### Problem statement:
Report the number of lines of the listing below containing the string "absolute", with nothing added.

-------

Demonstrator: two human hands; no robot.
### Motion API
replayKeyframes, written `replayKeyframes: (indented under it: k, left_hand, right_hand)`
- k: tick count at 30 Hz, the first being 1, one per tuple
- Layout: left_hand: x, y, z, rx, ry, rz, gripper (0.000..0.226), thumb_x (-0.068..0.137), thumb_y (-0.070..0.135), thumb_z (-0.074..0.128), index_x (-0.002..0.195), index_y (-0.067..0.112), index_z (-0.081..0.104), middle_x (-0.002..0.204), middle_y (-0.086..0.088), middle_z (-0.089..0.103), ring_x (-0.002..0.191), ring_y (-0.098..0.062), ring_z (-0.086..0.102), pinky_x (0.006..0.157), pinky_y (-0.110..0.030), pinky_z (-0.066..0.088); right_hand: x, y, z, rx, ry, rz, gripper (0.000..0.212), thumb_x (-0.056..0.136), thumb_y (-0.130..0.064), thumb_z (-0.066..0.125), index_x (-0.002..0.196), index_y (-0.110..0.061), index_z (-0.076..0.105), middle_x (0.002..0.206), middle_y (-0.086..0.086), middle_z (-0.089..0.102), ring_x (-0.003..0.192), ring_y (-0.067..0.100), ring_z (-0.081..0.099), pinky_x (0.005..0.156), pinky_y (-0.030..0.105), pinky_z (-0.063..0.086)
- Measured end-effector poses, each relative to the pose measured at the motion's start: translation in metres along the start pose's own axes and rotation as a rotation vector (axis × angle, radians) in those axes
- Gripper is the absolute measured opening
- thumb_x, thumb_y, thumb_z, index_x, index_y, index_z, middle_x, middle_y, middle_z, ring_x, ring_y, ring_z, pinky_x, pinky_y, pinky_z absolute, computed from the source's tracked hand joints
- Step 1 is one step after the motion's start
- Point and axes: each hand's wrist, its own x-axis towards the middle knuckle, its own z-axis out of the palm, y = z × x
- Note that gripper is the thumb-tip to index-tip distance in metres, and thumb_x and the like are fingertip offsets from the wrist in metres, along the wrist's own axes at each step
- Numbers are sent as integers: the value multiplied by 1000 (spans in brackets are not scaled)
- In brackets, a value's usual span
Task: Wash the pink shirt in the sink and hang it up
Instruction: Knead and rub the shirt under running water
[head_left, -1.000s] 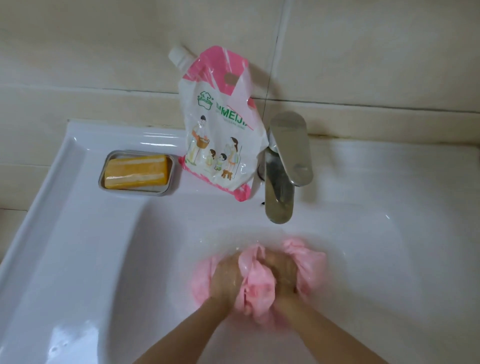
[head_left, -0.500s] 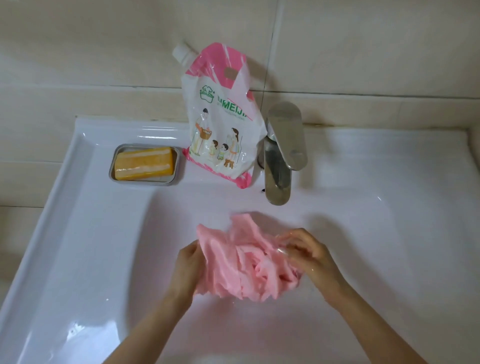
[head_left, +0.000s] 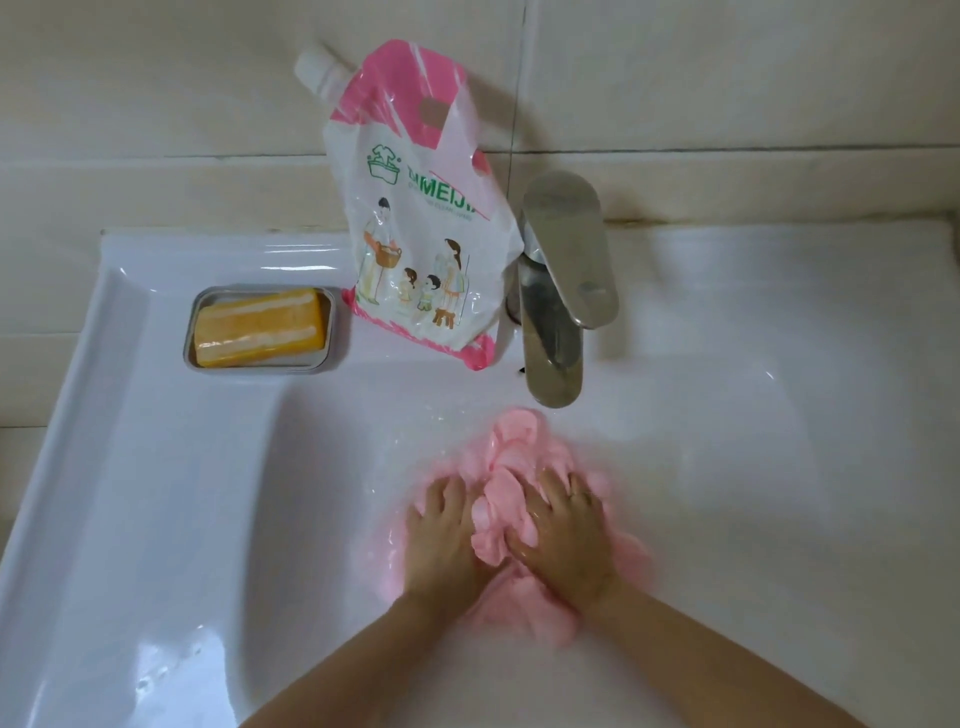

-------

### Output below:
2